Problem details => Your reply should be a single number, the count of lines in the records that contain "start".
------------------------------------------------------------------------
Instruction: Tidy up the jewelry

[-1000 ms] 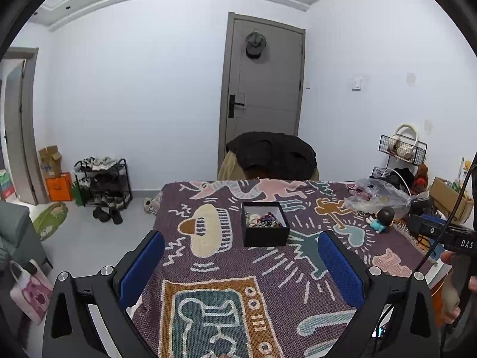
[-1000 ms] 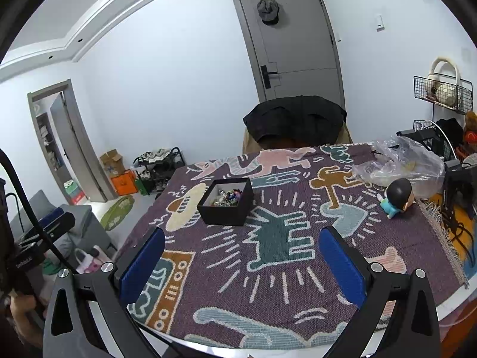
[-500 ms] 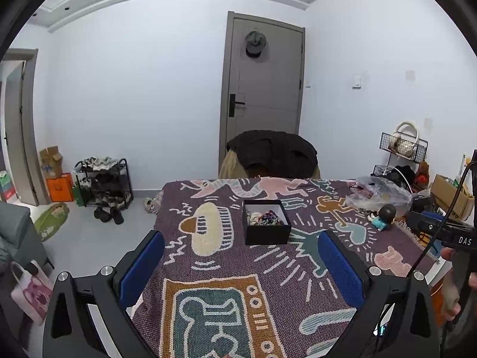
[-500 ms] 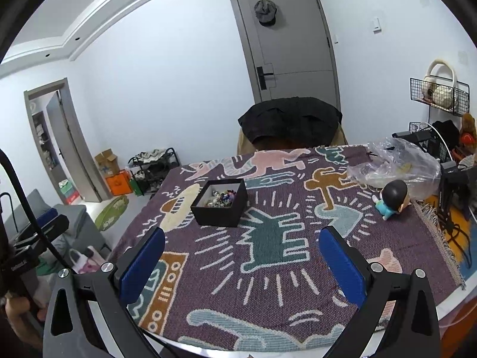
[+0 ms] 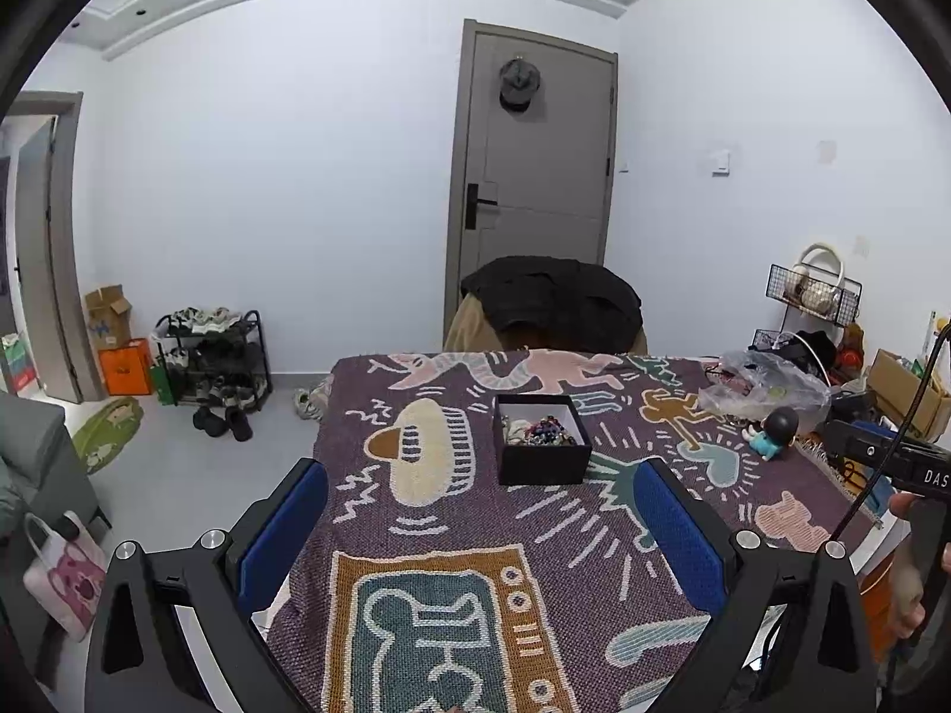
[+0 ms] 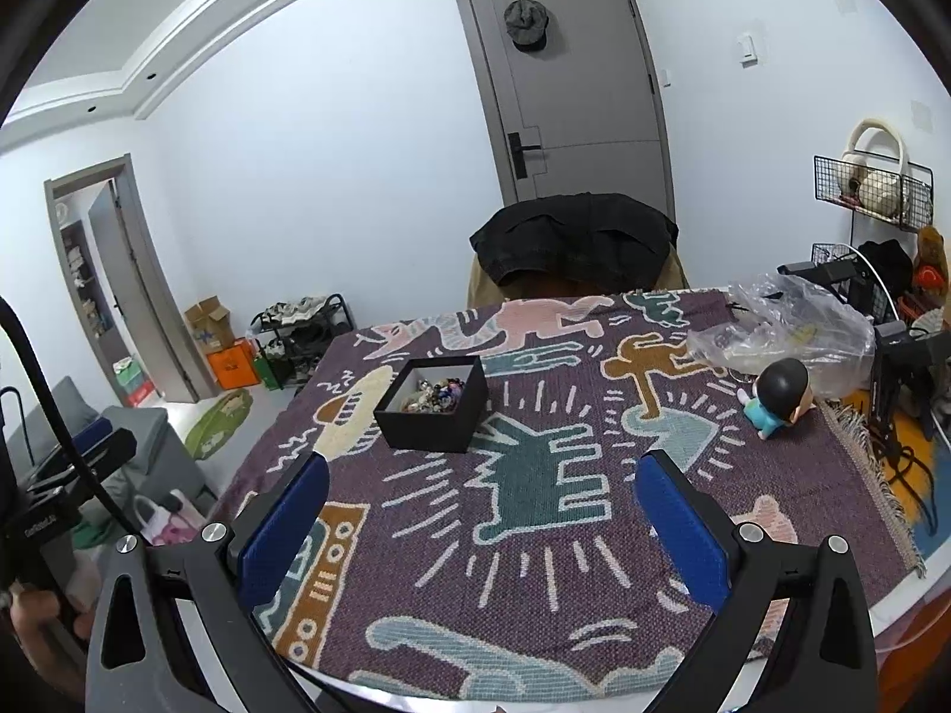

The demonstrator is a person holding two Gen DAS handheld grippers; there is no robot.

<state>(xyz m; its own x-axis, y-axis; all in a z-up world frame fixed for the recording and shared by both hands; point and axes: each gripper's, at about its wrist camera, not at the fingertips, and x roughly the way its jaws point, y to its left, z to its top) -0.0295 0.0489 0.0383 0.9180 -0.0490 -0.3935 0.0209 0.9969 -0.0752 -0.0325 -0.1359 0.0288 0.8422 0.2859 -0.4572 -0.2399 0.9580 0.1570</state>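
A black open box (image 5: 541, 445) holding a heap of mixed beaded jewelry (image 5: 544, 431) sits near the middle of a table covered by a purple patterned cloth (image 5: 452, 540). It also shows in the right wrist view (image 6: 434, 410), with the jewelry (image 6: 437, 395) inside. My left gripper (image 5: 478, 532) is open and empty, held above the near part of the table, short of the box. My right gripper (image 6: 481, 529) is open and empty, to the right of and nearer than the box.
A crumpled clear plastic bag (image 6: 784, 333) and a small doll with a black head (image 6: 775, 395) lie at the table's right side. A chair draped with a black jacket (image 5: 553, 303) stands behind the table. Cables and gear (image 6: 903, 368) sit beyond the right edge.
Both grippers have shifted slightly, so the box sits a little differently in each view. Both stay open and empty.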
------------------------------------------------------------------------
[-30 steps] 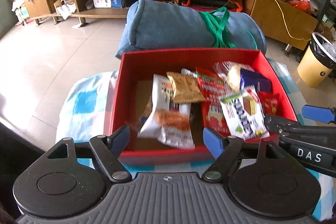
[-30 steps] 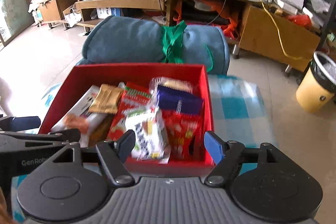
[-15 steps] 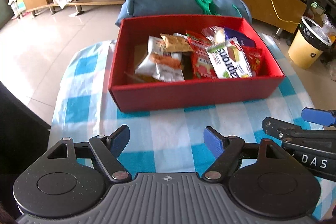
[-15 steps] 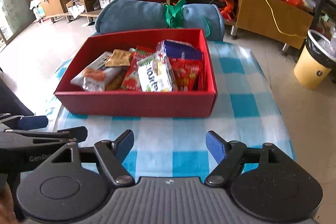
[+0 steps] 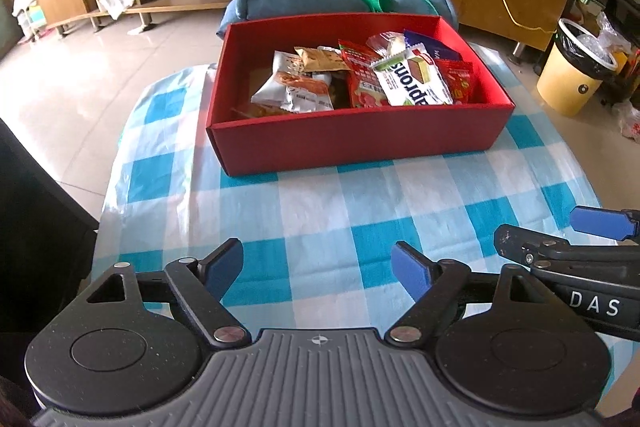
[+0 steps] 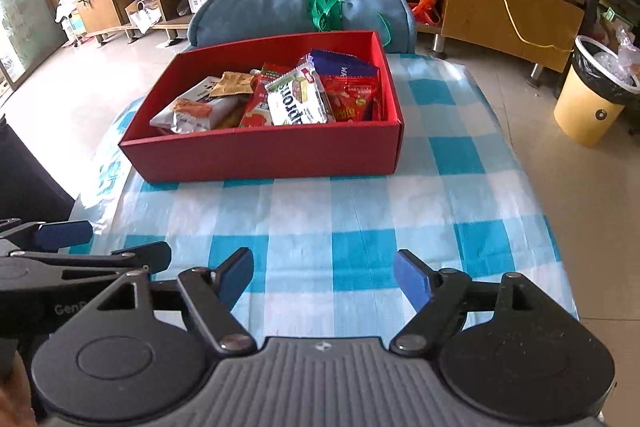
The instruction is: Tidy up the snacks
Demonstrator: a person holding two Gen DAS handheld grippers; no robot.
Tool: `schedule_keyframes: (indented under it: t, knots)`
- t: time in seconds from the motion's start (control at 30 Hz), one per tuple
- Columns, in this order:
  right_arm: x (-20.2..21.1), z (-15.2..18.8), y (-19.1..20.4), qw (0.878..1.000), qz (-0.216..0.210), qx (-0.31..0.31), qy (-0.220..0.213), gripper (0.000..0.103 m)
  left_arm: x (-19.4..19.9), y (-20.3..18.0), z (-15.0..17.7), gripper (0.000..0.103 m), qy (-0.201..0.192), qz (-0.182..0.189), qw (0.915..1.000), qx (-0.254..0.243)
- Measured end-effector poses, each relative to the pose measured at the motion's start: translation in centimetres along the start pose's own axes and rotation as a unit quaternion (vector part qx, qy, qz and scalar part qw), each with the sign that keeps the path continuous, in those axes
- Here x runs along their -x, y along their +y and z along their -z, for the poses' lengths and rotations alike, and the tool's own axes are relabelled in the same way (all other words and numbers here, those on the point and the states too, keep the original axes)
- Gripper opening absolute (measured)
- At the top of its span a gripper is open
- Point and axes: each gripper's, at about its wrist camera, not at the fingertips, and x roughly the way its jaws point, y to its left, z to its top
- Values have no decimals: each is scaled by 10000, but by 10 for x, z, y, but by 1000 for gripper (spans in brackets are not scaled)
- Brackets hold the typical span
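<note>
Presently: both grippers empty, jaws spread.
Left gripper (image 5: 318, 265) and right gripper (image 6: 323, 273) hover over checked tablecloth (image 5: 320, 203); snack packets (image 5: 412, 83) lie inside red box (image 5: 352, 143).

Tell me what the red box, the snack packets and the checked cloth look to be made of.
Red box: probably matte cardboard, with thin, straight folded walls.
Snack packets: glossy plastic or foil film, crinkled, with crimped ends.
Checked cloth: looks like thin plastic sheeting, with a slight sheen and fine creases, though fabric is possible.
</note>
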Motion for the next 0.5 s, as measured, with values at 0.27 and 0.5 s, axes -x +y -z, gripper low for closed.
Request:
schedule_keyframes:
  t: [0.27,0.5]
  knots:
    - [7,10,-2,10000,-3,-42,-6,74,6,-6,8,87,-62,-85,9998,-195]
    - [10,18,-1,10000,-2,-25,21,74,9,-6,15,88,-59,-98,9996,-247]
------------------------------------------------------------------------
Response area => 2